◆ **Exercise description**:
In the listing below, find the line containing "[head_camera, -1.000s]" and the line containing "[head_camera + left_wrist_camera". Repeat exactly those two lines and every line between them, nothing more.

>>>

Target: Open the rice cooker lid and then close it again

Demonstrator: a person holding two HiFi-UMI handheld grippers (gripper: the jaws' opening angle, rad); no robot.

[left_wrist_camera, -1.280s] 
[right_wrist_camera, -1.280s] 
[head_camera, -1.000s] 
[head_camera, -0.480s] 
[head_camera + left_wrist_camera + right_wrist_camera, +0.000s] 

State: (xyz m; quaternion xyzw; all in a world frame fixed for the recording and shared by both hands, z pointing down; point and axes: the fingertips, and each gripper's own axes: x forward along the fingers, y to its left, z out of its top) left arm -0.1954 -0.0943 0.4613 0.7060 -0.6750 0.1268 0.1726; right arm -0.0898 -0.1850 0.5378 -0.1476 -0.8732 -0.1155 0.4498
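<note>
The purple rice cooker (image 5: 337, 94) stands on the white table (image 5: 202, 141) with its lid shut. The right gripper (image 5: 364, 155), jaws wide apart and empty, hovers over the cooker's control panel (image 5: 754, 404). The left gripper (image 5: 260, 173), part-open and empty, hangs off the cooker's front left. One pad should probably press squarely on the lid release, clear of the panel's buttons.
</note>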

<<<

◆ **Task solution**:
[head_camera, -1.000s] 
[head_camera, -0.480s] 
[head_camera + left_wrist_camera + right_wrist_camera, +0.000s] 

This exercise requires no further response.